Cancers are heterogeneous and the presence of small populations of CSCs are responsible for initiating the development of tumors. CSCs are characterized by the overexpression of stem cell surface proteins and ABC transporter proteins, which are associated with tumor metastasis and invasion, and multi-drug resistance, respectively (12,14,15). Therefore, elucidating the molecular mechanisms underlying CSC-mediated tumorigenesis is crucial for the development of novel anti-cancer drugs, in order to provide the effective treatment. In order to investigate these mechanisms, it is essential to elucidate the factors and signaling pathways involved in CSC-mediated multi-drug resistance and cancer relapse. The present study demonstrated that the OS-65 human osteosarcoma cell line contains 3.3% cancer stem cell-like SP cells, which were isolated using the FACS-based Hoechst 33342 dye exclusion method. Furthermore, the results of the present study demonstrated that these osteosarcoma SP cells are highly efficient in generating tumor sarcospheres, as they exhibit elevated expression of Oct3/4A, CD44 and Nanog stem cell surface proteins, which have been reported as essential for the maintenance of self-renewal of CSCs during tumorigenesis and tumor invasion (3,15–17). In line with these findings, it has previously been demonstrated that SP cells from the OS99-1 and MG-63 osteosarcoma cell lines exhibit relatively increased mRNA transcriptional levels and are highly capable of generating more sarcospheres (18). Hence, the expression of these stem cell proteins in SP cells may be used to validate the metastatic stage of cancer.

SP cells are also resistant to chemotherapeutic agents and apoptosis. A previous study demonstrated that these effects are induced by the overexpression of multi-drug resistance transporter proteins and anti-apoptotic factors (13). Furthermore, the overexpression of stem cell surface proteoglycans and glycoproteins, including CD44, Oct3/4A and Nanog, may also contribute to tumor metastasis and invasion (19–22). Consistent with these previous findings, the results of the present study demonstrated that OS-65 SP cells exhibited significantly increased expression levels of CD44, Oct3/4A and Nanog, which may be essential for the maintenance of self-renewal and metastasis of osteosarcoma SP cells (3,15–17). In addition, the present study also demonstrated that SP cells possess differential expression of ABCG2, ABCB5 and MDR1 transporter proteins, which are predominantly upregulated, which may explain the resistance of SP cells to chemotherapeutic agents. Similarly, the anti-apoptotic factor, Bcl-2, was significantly downregulated, suggesting that Bcl-2 acts as a survival factor for SP cells. However, the functional association between stem cells surface proteins, anti-apoptotic factors and ABC transporter proteins requires further study.

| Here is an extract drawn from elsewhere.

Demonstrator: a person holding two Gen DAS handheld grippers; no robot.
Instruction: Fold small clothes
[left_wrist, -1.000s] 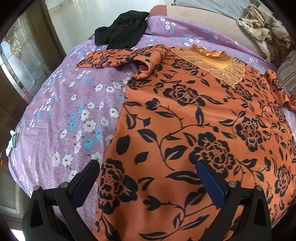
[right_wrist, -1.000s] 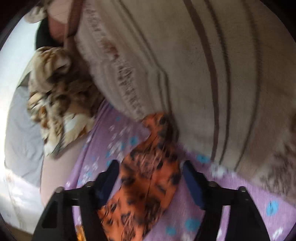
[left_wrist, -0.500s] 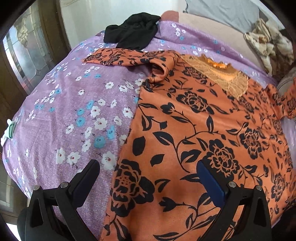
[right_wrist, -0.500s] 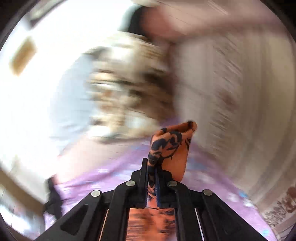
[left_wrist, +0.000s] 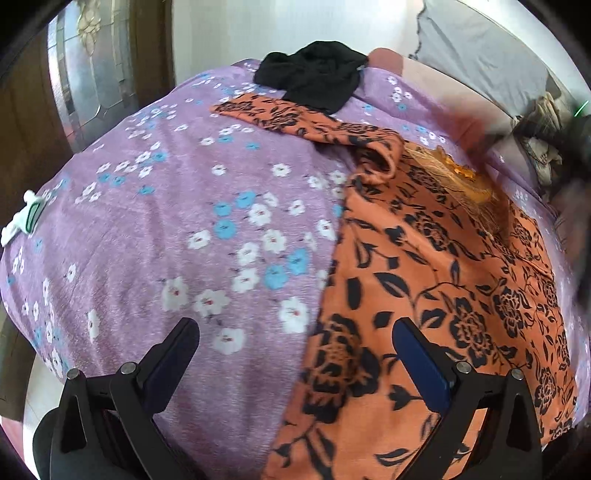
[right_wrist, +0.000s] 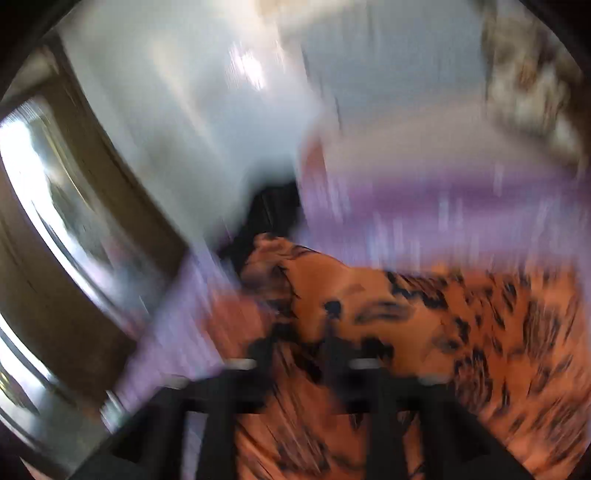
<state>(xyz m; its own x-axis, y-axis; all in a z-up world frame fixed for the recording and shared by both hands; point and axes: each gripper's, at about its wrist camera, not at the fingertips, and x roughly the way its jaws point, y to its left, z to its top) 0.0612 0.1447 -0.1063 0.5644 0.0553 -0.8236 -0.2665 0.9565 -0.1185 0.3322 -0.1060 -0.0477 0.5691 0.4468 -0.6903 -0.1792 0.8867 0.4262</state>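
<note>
An orange top with black flowers (left_wrist: 424, 266) lies flat on a purple floral bedsheet (left_wrist: 184, 221). Its left sleeve (left_wrist: 295, 118) stretches out toward the far left. My left gripper (left_wrist: 295, 325) is open, low over the top's left side edge, with nothing between its fingers. The right wrist view is badly blurred. There my right gripper (right_wrist: 299, 332) is over the orange top (right_wrist: 443, 314), and its jaws are opening with orange cloth still between them.
A black garment (left_wrist: 314, 74) lies at the far end of the bed, touching the sleeve. Patterned cloth (left_wrist: 546, 122) is heaped at the far right by grey bedding (left_wrist: 480, 40). A glass-panelled door (left_wrist: 85, 74) stands to the left. A small white and green object (left_wrist: 22, 221) sits at the bed's left edge.
My left gripper slid left to the top's side edge. My right gripper shut on the right sleeve's end, swung it over the top, and its jaws have since parted.
</note>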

In conclusion, the results of the present study suggested that presence of cancer stem-like SP cells may be a predominant cause of chemotherapy failure and tumor recurrence. These effects are likely to be due to the overexpression of ABC transporters and anti-apoptotic factors, as these increase the resistance of osteosarcoma SP cells against chemotherapeutic agents and apoptosis. Therefore, designing novel anti-cancer drugs, which suppress the downstream signaling pathways involved in drug and apoptosis resistance may effectively reduce tumor relapse in patients with osteosarcoma.